Here’s how it works: electronic clocks are programmed to check in (once an hour, on average) and record the time from a network of 20 “timeservers” scattered throughout the U.S. Three of those servers—two in Boulder, Colo., and a third in Fort Collins, Colo.—are physically linked to atomic clocks, the newest of which is so accurate, it gains or loses only a second every 300 million years. At those sites, an electric pulse signifying the start of each second is generated by the atomic clock and delivered to a server.

Once the pulse has arrived at a server, the signal is translated to the precise hour, minute and second of the day in Coordinated Universal Time using a string of characters sent separately from the clock to the server. This code enables the server to identify a given second as 16:02:56 UTC, for example. 

Next, this information is shared with the other NIST servers through a phone line and distributed to devices and systems over the Internet, primarily in 48-byte packets via the Network Time Protocol. Adjustments for time zones, daylight saving time, or leap seconds are made by Internet service providers or handled by instructions built into a network or device.

While many nations operate an official time service, NIST has the highest-capacity timekeeping network. It’s also the most popular. Jeff Sherman, a NIST physicist, recently tracked requests to two NIST timeservers for one month. He found requests originating from 316 million unique IP addresses, which he estimates represents about 8.5 percent of all the devices currently connected to the Internet. Those addresses were registered in 244 nations.

This system has served the Internet well for more than 20 years. But Levine expects demand for the time service to grow exponentially with the rise of internet-connected wearables and household electronics. These days, the 76-year-old physicist is thinking hard about how to prepare the network for the onslaught of requests it expects to receive in the era of the Internet of Things.

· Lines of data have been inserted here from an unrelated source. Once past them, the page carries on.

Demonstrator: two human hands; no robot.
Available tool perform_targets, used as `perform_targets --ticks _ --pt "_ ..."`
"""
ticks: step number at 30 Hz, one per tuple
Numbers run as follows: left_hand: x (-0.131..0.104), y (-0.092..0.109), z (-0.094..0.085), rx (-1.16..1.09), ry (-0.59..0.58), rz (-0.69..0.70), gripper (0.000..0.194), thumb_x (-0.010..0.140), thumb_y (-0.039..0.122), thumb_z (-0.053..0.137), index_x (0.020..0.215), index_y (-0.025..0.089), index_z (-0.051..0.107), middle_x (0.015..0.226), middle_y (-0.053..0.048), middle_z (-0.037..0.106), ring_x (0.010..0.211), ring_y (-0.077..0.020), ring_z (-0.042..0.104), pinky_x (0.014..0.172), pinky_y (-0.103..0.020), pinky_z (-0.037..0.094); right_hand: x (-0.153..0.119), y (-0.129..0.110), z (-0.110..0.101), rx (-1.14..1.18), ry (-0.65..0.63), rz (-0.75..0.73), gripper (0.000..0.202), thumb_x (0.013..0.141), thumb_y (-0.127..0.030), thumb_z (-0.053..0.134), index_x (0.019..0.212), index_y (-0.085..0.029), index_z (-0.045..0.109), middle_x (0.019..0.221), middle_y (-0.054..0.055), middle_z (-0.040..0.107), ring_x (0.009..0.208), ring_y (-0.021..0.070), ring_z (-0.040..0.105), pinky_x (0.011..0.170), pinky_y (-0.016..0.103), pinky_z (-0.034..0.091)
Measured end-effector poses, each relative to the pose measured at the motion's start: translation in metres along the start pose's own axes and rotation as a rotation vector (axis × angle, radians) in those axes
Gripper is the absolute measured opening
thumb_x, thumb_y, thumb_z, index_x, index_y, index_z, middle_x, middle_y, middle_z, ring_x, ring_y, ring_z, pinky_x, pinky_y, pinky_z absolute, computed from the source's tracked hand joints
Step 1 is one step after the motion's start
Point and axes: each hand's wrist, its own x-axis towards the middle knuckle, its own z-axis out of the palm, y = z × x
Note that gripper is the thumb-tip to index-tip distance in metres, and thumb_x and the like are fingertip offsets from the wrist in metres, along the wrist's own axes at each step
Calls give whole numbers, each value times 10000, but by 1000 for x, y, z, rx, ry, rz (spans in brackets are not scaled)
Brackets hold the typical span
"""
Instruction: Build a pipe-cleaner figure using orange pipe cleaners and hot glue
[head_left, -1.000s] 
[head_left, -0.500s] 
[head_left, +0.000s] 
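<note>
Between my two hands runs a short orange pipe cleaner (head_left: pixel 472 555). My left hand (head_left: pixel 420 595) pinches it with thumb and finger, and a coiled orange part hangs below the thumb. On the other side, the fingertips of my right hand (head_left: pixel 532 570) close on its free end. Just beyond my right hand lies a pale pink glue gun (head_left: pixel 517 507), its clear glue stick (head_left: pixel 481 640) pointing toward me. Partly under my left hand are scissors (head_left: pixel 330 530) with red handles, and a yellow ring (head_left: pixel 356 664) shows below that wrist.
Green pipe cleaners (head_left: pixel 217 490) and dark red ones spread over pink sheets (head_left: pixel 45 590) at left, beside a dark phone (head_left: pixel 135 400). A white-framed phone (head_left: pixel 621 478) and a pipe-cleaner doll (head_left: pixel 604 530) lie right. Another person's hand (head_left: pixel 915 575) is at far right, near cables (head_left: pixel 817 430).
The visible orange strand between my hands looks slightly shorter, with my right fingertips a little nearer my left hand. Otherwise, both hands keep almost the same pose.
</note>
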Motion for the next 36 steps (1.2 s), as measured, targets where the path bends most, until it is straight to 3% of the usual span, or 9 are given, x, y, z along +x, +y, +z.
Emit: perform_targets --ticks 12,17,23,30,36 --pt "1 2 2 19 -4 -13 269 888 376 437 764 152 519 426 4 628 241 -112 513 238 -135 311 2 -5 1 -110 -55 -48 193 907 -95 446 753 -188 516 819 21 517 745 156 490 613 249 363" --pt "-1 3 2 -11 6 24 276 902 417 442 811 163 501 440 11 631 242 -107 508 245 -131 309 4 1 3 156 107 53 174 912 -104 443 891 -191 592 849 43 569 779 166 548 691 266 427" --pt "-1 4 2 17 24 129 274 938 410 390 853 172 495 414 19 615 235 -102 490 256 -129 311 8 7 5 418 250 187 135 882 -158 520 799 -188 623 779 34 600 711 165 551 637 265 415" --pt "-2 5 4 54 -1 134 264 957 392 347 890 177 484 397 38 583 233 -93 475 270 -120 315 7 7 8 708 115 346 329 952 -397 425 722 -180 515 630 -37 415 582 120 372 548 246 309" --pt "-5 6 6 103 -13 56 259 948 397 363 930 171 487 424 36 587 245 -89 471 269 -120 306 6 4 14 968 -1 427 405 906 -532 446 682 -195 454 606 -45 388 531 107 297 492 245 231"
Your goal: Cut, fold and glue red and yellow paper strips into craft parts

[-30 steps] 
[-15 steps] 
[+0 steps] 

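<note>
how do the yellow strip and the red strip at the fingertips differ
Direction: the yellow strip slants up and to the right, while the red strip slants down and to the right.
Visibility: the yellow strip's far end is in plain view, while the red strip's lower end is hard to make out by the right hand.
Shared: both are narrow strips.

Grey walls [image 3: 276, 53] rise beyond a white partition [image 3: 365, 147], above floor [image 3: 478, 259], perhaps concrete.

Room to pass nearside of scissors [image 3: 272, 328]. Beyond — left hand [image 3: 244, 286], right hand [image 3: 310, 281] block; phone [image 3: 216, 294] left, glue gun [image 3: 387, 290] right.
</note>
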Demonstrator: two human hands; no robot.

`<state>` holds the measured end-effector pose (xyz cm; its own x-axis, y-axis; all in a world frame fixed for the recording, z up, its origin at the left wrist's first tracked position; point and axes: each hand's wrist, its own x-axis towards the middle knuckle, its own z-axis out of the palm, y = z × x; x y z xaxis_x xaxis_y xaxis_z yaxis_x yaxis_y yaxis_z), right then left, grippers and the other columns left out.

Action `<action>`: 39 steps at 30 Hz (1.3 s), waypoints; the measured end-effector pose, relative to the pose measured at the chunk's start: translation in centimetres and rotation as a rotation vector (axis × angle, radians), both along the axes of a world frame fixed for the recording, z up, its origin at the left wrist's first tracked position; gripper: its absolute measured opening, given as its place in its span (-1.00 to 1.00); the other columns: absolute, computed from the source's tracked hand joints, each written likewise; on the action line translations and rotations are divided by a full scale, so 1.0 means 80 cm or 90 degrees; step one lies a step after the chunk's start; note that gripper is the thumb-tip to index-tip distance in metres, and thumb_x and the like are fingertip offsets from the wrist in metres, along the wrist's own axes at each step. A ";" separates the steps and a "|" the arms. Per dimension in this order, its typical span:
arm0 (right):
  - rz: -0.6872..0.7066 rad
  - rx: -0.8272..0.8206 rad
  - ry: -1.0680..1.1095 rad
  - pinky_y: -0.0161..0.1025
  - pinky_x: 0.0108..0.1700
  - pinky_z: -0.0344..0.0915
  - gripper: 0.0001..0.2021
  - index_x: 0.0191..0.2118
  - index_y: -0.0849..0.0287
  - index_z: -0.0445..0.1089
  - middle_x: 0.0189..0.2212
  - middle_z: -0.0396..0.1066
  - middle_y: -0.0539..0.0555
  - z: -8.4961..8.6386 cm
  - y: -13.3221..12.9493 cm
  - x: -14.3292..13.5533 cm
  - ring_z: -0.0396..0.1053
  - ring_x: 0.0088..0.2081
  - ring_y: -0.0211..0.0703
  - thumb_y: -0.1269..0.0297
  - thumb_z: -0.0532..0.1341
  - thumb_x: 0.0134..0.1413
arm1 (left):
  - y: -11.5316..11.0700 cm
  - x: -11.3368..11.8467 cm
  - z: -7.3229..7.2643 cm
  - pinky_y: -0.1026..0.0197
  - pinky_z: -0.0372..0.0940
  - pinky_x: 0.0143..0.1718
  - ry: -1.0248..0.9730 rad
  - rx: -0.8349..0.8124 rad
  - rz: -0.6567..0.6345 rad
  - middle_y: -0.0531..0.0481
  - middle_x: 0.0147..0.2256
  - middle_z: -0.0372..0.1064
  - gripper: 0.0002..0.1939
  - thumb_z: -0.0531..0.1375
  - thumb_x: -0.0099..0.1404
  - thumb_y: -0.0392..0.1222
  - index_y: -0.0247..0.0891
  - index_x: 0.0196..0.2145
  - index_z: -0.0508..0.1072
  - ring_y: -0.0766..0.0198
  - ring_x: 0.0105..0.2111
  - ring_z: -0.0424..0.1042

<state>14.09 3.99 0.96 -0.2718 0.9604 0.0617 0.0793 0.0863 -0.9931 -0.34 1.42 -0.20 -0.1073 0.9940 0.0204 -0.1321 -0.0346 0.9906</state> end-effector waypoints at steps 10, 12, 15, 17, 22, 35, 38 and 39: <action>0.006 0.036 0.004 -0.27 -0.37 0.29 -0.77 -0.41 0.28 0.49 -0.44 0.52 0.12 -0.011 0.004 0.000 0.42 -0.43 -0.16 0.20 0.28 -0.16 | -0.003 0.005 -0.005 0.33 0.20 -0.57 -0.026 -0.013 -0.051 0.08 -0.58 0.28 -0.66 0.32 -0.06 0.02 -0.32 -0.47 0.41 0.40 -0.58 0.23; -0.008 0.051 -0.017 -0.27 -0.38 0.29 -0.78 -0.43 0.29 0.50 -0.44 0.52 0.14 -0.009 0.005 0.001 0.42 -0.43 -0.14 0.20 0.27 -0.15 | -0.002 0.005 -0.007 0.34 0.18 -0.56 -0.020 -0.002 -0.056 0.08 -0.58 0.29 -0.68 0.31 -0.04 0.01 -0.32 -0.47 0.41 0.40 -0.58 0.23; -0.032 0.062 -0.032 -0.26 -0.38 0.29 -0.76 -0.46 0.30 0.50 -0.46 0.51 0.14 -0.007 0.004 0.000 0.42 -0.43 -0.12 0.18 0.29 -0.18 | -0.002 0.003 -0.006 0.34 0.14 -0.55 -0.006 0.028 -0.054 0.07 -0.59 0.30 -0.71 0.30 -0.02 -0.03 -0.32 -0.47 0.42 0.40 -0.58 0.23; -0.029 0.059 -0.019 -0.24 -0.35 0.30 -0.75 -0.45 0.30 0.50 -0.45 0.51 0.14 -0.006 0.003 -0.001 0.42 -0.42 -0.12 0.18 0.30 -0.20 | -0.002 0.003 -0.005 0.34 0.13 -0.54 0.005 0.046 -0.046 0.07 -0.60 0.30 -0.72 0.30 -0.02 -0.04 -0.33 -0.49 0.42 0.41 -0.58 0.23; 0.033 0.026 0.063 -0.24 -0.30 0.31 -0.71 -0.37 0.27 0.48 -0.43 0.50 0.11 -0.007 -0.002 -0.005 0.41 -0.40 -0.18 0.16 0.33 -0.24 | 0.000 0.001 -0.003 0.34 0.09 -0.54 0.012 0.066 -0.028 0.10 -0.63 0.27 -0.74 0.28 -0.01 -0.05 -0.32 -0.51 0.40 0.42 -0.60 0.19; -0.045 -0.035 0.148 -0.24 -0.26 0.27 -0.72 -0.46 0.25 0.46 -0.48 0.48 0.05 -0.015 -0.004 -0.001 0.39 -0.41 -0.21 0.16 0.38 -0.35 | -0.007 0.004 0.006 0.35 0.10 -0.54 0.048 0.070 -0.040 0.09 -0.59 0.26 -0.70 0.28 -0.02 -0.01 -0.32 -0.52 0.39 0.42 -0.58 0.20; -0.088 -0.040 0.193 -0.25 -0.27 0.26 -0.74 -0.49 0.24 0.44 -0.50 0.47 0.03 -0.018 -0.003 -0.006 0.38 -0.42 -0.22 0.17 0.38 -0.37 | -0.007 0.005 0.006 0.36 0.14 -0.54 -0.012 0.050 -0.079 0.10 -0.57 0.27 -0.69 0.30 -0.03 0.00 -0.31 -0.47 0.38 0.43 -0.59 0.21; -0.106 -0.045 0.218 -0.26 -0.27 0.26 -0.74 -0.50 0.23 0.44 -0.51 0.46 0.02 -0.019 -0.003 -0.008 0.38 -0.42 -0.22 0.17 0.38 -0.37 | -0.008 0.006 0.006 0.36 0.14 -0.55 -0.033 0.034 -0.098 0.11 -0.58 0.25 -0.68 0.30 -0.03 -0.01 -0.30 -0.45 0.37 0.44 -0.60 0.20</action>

“The growth rate has sort of been steady at a few percent a month,” Levine says. “We should be able to handle the next two or three years of growth. After that, we're going to have to think again.”He isn’t even sure how many requests per day the current system could handle.

One way to absorb such growth might be to add more layers to the time service. For personal devices that do not require the precise time down to the thousandth of a second, companies such as Apple, Google or Microsoft could make a single request to NIST and then provide the time indirectly to thousands of customers through layers, or stratums, of service.

“One would hope that if a toaster is connected to the Internet,” Sherman says, “it doesn't need the same degree of accuracy as a power plant and someone would arrange for that toaster to be in that stratum system.” In fact, many companies already do this—but more may need to adopt the practice as the Internet of Things takes off.

Another option would be to rely more heavily on alternatives to the NIST time service that already provide the time to many devices and networks. For example, most cell phones rely on GPS satellites maintained by the U.S. Naval Observatory to track time. Many Web browsers synchronize to clocks maintained by other sources through the Network Time Protocol, which pre-dates Levine’s service.

For now, NIST is considering restructuring its timeservers so that every server is directly linked to an atomic clock. Levine says the plan is to build a fourth atomic clock at NIST’s headquarters inGaithersburg, Md., and maintain about 12 timeservers total between the four sites. This would simultaneously improve the system’s accuracy and boost its capacity for delivering the answer to the question, “What time is it?”